Talvez sua observação tenha ressonância numa cidade onde o principal museu, que abriga o melhor acervo da América Latina, o Masp, tem um café de rodoviária com carpete vagabundo, uma rampa sebosa da gordura vinda de um restaurante no subsolo, grama crescendo solta no maior vão livre do Brasil e lixo circundando o prédio. Williams, educado, não faz comentários sobre a cidade, mas fica impressionado com a uniformizada arquitetura paulistana. "O mais incrível é que o Brasil tem uma variedade incrível de pedras". E madeiras de antigas construções que poderiam ser reutilizadas.

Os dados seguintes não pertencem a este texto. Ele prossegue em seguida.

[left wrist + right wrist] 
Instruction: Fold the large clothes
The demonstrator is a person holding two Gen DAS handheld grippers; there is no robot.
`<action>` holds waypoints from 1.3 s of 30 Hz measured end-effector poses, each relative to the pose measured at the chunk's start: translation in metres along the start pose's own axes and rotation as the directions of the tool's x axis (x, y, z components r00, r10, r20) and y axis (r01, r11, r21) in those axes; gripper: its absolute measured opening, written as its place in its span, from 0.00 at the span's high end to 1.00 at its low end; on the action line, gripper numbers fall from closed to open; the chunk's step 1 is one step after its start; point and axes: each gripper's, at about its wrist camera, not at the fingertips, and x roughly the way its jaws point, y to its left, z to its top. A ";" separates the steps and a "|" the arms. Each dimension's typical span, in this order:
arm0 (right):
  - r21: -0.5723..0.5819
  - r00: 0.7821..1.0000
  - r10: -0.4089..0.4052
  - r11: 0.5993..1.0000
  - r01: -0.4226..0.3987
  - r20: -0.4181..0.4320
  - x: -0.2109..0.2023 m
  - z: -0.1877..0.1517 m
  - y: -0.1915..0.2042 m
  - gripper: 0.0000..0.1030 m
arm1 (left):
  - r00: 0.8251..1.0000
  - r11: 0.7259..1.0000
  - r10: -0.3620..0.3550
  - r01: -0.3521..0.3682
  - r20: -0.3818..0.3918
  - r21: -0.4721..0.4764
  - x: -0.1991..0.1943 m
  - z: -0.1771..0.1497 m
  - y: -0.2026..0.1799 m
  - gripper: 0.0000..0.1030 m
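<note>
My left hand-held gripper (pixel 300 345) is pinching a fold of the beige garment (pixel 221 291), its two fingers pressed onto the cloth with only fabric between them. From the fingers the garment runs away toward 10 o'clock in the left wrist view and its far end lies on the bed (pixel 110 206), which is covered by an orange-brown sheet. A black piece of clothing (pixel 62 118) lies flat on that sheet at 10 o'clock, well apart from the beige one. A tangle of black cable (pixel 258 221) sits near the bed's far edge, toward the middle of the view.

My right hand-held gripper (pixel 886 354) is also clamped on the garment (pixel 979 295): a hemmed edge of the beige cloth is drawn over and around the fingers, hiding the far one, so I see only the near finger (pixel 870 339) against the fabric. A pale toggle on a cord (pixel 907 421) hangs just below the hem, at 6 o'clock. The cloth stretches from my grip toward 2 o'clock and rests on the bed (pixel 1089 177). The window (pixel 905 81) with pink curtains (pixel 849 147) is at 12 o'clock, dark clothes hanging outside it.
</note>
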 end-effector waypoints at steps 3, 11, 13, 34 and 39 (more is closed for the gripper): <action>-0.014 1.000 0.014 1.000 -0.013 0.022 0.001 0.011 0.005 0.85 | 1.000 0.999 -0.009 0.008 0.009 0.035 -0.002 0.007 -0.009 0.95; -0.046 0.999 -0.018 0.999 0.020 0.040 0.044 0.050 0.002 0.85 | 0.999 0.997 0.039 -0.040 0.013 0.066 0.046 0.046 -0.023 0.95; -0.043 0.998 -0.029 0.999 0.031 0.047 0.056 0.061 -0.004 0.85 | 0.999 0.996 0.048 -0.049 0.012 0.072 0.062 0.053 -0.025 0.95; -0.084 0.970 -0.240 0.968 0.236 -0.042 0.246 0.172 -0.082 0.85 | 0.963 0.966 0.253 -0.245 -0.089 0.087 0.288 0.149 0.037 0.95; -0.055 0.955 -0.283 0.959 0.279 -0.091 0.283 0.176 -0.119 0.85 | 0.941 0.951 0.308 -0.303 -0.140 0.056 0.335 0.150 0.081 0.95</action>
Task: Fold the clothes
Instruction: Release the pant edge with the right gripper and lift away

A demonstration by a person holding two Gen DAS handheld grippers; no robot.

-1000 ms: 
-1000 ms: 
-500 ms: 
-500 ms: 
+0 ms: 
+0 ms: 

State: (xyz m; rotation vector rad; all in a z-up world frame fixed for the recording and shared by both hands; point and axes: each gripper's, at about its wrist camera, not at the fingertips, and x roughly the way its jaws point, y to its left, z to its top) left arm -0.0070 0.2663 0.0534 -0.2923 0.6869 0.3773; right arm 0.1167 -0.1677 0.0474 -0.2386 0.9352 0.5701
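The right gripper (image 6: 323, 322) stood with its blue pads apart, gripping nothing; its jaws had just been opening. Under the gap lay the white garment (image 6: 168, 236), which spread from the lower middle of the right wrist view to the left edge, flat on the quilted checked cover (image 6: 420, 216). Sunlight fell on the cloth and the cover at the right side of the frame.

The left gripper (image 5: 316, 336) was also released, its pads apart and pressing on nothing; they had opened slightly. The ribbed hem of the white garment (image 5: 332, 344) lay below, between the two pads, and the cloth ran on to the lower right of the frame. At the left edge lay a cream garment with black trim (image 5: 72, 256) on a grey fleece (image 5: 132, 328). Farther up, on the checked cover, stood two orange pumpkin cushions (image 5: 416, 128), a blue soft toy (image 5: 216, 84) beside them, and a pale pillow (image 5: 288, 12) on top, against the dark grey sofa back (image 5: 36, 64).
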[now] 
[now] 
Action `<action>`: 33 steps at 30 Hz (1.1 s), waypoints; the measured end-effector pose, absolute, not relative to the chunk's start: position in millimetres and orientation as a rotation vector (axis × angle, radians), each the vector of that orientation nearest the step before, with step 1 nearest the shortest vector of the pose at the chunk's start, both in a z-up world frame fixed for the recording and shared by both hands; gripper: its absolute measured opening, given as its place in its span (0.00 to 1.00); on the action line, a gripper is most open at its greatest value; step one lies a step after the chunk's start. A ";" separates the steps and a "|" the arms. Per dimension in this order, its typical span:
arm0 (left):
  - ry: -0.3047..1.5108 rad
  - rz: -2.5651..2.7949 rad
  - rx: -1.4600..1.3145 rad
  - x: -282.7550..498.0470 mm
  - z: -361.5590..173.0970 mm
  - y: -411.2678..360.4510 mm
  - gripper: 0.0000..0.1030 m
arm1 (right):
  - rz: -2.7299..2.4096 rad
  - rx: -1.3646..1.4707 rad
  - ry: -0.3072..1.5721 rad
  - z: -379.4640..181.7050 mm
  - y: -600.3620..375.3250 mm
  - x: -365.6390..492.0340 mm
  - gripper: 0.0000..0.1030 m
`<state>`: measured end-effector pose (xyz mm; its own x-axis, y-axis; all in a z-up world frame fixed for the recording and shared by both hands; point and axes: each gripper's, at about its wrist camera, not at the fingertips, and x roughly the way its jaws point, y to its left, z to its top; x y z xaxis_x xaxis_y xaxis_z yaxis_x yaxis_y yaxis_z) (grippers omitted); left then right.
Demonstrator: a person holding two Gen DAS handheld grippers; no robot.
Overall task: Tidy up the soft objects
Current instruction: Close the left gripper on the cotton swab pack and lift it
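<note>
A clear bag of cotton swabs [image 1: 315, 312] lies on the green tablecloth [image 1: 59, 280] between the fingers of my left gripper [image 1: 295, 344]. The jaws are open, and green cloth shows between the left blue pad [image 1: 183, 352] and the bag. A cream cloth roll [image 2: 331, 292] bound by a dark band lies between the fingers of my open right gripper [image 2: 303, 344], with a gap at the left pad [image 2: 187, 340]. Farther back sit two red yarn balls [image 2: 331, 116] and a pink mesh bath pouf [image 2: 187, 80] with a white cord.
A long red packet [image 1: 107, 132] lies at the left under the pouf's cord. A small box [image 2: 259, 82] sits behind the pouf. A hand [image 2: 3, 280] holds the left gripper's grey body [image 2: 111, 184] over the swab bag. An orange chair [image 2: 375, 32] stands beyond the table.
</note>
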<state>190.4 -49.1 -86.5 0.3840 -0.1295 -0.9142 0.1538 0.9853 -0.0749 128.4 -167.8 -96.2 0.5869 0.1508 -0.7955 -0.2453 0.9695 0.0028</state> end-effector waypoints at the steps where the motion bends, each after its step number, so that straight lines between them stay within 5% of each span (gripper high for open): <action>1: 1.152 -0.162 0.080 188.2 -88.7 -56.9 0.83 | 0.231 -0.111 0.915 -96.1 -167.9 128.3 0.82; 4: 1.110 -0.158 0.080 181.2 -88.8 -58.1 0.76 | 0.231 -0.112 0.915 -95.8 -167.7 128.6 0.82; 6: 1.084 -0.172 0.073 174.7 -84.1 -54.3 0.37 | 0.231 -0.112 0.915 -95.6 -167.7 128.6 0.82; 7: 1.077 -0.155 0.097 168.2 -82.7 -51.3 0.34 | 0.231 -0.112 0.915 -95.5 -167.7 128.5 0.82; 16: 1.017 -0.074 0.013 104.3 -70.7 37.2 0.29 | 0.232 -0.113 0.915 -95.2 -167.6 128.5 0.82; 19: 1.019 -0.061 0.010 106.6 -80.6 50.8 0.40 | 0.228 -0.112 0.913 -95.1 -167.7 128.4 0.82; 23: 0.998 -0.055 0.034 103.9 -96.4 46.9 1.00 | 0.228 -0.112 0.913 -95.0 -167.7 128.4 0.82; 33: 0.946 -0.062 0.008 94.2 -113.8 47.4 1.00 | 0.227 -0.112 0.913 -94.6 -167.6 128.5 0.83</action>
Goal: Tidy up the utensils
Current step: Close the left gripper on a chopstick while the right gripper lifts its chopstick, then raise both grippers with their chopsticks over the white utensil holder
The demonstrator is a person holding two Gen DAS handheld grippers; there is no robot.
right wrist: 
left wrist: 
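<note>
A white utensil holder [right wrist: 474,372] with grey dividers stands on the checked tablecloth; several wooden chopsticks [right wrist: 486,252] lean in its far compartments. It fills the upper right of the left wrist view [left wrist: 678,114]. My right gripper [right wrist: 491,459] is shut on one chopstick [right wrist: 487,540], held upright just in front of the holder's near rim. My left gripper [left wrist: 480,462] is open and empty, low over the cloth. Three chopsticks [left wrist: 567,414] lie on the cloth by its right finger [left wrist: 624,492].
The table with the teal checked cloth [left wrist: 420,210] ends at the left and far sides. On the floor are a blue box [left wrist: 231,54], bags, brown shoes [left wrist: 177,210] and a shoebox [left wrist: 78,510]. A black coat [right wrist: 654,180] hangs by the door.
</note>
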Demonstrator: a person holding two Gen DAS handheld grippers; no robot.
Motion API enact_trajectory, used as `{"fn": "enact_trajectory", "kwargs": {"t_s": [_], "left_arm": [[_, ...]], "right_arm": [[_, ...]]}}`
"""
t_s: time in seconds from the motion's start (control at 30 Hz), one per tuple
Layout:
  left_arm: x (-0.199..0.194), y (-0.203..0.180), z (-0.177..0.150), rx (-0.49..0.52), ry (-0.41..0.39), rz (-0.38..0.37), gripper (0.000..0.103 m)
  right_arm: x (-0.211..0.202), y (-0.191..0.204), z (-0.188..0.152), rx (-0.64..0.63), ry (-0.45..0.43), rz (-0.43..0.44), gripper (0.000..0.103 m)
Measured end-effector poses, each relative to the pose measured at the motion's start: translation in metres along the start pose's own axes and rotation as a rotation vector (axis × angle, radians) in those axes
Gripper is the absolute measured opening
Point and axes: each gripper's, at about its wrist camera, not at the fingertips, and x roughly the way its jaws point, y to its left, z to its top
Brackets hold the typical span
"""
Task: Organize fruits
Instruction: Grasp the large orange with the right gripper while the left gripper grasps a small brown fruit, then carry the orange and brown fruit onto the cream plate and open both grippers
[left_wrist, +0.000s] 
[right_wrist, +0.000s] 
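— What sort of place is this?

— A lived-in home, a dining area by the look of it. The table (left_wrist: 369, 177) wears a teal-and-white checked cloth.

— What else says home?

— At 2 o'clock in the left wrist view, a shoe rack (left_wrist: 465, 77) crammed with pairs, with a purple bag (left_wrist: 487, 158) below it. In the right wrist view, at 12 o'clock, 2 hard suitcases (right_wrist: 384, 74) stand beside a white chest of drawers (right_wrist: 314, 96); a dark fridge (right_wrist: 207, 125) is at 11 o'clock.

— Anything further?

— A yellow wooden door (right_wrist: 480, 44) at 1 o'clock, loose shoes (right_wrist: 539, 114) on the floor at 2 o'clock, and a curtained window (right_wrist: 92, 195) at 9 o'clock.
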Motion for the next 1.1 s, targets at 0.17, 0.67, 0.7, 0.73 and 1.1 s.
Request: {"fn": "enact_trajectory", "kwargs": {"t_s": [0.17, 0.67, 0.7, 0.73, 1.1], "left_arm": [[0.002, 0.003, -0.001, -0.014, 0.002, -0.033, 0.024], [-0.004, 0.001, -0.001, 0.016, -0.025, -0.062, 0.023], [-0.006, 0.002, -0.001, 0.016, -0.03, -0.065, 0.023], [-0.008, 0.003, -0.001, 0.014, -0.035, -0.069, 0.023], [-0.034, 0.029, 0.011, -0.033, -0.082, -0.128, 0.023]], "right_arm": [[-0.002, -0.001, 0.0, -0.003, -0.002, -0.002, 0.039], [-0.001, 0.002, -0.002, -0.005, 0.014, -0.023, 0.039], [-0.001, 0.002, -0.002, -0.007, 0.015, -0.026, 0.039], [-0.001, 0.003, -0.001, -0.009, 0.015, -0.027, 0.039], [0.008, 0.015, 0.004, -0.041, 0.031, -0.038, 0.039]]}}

No novo museu da Fundação Barnes, ele usou ipê. "Não consigo pensar num projeto sem desenhar tudo, do prédio aos móveis", diz Williams.
Sua mulher Billie confirma que o primeiro impulso da dupla ao aceitar um projeto é o desafio de criar prédios que sejam espaços de convivência e difusão cultural. "Fizemos poucas residências e aceitamos criar em espaços diferentes como o Museu do Folclore e o Museu de Arte do Arizona porque queremos fazer projetos íntegros, com bons propósitos, que resistam aos anos." Todd Williams acrescenta: "E que, sobretudo, não sejam gestos sem propósito, que saiam da prancheta só como desenhos bonitos ". Ter o nome em evidência não diz nada. Bom mesmo é ser respeitado, como ele.